• YOUR INSTRUCTIONS: Your reply should be made up of every line in the records below that holds the string "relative".

• DATA EXTRACT:
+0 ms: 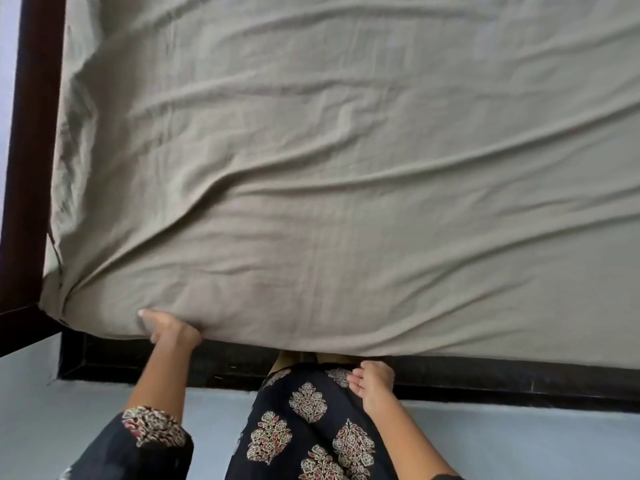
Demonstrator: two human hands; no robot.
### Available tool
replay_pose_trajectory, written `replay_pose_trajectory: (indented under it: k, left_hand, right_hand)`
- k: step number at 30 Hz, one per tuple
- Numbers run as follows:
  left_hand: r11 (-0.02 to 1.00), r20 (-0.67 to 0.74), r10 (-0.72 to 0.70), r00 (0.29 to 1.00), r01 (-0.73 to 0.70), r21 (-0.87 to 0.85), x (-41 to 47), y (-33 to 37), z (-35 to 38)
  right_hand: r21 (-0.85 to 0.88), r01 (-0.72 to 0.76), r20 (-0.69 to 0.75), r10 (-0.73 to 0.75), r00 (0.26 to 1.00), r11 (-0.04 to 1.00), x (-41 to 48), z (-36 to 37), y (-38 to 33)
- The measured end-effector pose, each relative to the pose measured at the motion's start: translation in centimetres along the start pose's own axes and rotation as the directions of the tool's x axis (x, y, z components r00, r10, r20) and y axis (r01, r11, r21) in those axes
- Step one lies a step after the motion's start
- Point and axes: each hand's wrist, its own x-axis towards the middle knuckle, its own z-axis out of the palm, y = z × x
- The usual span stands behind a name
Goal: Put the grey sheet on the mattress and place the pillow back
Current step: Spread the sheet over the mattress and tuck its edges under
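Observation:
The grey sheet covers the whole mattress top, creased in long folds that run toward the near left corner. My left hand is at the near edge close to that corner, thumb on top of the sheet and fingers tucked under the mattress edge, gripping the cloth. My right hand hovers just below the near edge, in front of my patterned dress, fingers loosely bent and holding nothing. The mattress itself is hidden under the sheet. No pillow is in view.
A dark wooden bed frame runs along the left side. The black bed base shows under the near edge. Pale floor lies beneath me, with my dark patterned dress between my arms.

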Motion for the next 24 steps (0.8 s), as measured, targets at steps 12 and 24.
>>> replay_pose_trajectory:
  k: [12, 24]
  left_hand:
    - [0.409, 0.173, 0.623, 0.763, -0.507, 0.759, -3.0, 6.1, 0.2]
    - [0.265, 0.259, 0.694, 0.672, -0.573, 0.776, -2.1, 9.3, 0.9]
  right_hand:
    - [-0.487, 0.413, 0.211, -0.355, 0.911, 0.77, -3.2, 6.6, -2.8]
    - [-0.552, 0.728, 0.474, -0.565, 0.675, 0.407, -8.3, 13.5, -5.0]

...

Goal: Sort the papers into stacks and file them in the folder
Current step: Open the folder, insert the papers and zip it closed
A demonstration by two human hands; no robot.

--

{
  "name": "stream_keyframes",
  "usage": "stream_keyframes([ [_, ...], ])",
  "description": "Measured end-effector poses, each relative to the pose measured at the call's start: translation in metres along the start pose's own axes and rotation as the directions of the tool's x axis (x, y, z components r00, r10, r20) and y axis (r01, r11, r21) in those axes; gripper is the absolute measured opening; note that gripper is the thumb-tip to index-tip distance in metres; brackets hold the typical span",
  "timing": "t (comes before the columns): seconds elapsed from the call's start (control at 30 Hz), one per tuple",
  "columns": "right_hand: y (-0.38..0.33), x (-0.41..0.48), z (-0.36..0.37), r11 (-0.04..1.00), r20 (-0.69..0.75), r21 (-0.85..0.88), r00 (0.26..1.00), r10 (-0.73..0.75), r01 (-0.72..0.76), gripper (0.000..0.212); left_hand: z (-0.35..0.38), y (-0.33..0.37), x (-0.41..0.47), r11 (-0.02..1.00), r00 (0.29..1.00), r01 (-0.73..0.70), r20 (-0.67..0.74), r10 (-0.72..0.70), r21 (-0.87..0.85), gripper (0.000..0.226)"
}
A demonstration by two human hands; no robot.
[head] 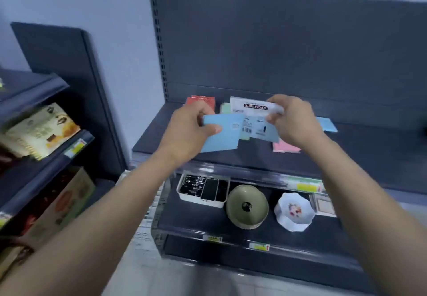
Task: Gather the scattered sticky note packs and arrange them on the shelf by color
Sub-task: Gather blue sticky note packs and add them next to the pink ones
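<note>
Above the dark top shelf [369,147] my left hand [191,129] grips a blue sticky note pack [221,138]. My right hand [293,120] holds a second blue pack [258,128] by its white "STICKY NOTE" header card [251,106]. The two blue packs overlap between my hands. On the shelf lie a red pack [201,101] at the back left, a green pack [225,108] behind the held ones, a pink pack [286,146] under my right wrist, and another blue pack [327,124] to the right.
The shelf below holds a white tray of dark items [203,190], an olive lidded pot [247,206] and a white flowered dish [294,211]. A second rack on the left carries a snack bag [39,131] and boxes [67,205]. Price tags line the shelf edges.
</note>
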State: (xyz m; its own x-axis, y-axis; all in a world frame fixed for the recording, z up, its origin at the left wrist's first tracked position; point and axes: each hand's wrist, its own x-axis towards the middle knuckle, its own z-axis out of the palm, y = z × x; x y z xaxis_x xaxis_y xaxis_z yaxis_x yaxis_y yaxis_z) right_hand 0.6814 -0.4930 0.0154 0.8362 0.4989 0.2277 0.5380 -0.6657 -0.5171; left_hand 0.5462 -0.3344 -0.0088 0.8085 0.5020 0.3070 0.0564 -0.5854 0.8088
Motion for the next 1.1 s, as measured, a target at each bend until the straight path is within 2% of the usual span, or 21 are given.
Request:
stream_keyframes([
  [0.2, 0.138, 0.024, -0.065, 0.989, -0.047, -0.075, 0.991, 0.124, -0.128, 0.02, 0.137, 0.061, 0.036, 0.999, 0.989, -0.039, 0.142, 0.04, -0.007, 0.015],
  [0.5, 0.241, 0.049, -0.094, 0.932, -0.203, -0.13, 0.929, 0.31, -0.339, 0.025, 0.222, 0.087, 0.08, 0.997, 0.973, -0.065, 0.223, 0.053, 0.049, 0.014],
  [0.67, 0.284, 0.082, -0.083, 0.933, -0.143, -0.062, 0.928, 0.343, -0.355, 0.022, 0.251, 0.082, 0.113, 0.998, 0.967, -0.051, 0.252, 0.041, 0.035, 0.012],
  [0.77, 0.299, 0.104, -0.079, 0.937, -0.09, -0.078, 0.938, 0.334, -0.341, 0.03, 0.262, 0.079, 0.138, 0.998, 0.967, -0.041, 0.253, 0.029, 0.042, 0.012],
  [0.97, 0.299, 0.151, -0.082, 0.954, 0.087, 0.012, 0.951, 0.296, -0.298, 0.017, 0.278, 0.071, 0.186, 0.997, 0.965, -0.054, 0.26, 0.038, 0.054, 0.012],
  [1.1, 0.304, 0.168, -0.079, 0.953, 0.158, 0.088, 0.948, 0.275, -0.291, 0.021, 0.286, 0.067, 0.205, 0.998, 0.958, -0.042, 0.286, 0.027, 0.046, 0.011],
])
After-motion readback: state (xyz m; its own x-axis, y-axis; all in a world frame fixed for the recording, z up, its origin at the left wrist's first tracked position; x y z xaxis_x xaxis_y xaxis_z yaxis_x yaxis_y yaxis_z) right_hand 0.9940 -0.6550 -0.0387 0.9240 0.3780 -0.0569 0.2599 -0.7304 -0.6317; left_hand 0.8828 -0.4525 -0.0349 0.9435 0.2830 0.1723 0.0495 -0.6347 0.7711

• YOUR SOLUTION:
- The measured end-effector pose, each relative to the pose measured at the motion's start: translation in centimetres along the start pose's own axes and rotation as the directions of the tool's x axis (x, y, z components r00, r10, r20) and y axis (r01, r11, r21) in those axes
  "description": "Measured end-effector poses, each relative to the pose measured at the call's start: translation in metres along the start pose's own axes and rotation as the directions of the tool's x axis (x, y, z components r00, r10, r20) and y axis (r01, r11, r21) in those axes; gripper is the absolute measured opening; note that gripper is the thumb-tip to index-tip distance in metres; brackets hold the typical span",

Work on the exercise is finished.